## WHAT YOU HAVE TO DO
From the first line to the last, copy the material word for word; pictures stay out.

## INFORMATION SHOWN
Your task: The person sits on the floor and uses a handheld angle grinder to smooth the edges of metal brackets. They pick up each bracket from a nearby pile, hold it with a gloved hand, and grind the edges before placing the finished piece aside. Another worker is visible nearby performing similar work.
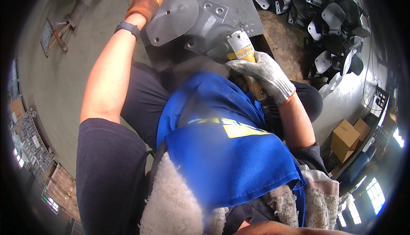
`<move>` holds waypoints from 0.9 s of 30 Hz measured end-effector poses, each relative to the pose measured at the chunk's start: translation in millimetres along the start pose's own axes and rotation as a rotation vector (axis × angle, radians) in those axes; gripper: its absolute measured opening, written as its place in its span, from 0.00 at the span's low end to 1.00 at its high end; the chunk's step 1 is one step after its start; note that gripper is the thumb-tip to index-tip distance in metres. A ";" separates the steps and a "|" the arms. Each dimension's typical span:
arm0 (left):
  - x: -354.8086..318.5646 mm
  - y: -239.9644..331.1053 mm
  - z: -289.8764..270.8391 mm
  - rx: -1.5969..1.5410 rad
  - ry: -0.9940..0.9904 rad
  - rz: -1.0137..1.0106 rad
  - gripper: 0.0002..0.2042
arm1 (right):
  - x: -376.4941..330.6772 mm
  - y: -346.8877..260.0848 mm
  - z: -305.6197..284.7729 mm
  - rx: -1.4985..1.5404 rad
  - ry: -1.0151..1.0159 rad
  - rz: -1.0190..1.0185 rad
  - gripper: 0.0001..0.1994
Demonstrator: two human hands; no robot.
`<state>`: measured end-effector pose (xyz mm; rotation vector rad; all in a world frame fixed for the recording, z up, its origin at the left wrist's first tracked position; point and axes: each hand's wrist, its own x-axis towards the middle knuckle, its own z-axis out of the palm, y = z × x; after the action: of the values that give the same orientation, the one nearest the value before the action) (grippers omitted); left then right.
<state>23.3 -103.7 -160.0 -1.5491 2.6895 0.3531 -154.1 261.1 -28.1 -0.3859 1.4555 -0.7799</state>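
Note:
My right hand (267, 72), in a pale knitted glove, is wrapped round a yellow and grey angle grinder (241, 47). The grinder's disc, partly blurred, lies against or just over a grey steel bracket (174, 16) with a rounded plate, drilled holes and a smaller two-holed flange. At the bracket's far left edge my left hand (146, 2), in an orange-brown glove, is closed on its rim. The bracket rests on a dark metal work plate (243, 11) in front of my knees. Whether the disc touches the metal I cannot tell.
Many similar steel brackets (333, 17) are heaped at the far right. A small wooden stand (57, 36) is on the floor at the far left. Cardboard boxes (345, 140) stand at the right, a wire cage (32, 145) at the left. A blue apron (205, 102) covers my lap.

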 end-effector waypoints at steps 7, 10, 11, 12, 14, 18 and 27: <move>0.4 0.5 -3.6 0.069 -0.016 0.020 0.20 | 4.4 -9.4 5.8 -0.142 0.034 0.031 0.19; -1.8 0.0 -2.5 0.070 0.001 0.029 0.20 | 0.3 -7.5 -0.3 -0.102 0.029 0.015 0.19; -4.4 3.0 -6.6 0.084 -0.008 0.039 0.20 | -0.1 -6.9 -2.8 -0.091 0.034 0.021 0.19; -6.0 5.9 -9.8 0.099 -0.018 0.049 0.20 | 0.0 -6.8 -4.3 -0.080 0.039 0.028 0.19; -0.3 -0.7 -5.0 0.063 -0.048 0.015 0.20 | 3.0 -14.0 -1.2 -0.127 0.027 -0.038 0.19; -6.5 11.2 -17.2 0.141 -0.110 0.057 0.22 | 15.6 3.6 -11.4 -0.344 -0.006 -0.458 0.18; -4.1 9.8 -16.6 0.159 -0.124 0.057 0.22 | 23.0 0.5 -17.8 -0.324 -0.034 -0.521 0.18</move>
<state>18.6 -98.8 -141.4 -1.3646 2.5998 0.2229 -172.8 249.7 -47.3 -1.0503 1.4678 -0.9397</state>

## TASK RESPONSE
Your task: The person sits on the floor and uses a handheld angle grinder to smooth the edges of metal brackets. They pick up each bracket from a nearby pile, hold it with a gloved hand, and grind the edges before placing the finished piece aside. Another worker is visible nearby performing similar work.
`<move>` holds waypoints from 0.9 s of 30 Hz measured end-effector poses, each relative to the pose measured at the chunk's start: translation in millimetres along the start pose's own axes and rotation as a rotation vector (axis × angle, radians) in those axes; gripper: its absolute measured opening, written as its place in its span, from 0.00 at the span's low end to 1.00 at its high end; the chunk's step 1 is one step after its start; note that gripper is the thumb-tip to index-tip distance in metres. A ";" separates the steps and a "|" the arms. Each dimension's typical span:
arm0 (left):
  - x: -354.8086..318.5646 mm
  - y: -239.9644..331.1053 mm
  - z: -289.8764..270.8391 mm
  - rx: -1.5969..1.5410 rad
  - ry: -0.9940..0.9904 rad
  - rz: -1.0137..1.0106 rad
  - gripper: 0.0002..0.2042
arm1 (right):
  - x: -376.4941..330.6772 mm
  - y: -346.8877..260.0848 mm
  - z: -305.6197..284.7729 mm
  - rx: -1.4985..1.5404 rad
  - ry: -1.0151..1.0159 rad
  - rz: -1.0190..1.0185 rad
  - gripper: 0.0001..0.1994
Demonstrator: two human hands; no robot.
`<state>`: measured end-effector pose (xyz mm; rotation vector rad; all in a world frame fixed for the recording, z up, its origin at the left wrist's first tracked position; point and axes: each hand's wrist, its own x-axis towards the middle knuckle, its own z-axis out of the palm, y = z × x; after the action: of the values that give the same orientation, the one nearest the value before the action) (grippers omitted); left then right.
<state>23.3 -103.7 -160.0 -1.5491 2.6895 0.3531 -154.1 261.1 -28.1 -0.3859 1.4555 -0.7799</state>
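Note:
My right hand (267, 72), in a pale knitted glove, is wrapped round a yellow and grey angle grinder (241, 47). The grinder's disc, partly blurred, lies against or just over a grey steel bracket (174, 16) with a rounded plate, drilled holes and a smaller two-holed flange. At the bracket's far left edge my left hand (146, 2), in an orange-brown glove, is closed on its rim. The bracket rests on a dark metal work plate (243, 11) in front of my knees. Whether the disc touches the metal I cannot tell.
Many similar steel brackets (333, 17) are heaped at the far right. A small wooden stand (57, 36) is on the floor at the far left. Cardboard boxes (345, 140) stand at the right, a wire cage (32, 145) at the left. A blue apron (205, 102) covers my lap.
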
 end-effector waypoints at steps 7, 10, 11, 12, 14, 18 and 27: <move>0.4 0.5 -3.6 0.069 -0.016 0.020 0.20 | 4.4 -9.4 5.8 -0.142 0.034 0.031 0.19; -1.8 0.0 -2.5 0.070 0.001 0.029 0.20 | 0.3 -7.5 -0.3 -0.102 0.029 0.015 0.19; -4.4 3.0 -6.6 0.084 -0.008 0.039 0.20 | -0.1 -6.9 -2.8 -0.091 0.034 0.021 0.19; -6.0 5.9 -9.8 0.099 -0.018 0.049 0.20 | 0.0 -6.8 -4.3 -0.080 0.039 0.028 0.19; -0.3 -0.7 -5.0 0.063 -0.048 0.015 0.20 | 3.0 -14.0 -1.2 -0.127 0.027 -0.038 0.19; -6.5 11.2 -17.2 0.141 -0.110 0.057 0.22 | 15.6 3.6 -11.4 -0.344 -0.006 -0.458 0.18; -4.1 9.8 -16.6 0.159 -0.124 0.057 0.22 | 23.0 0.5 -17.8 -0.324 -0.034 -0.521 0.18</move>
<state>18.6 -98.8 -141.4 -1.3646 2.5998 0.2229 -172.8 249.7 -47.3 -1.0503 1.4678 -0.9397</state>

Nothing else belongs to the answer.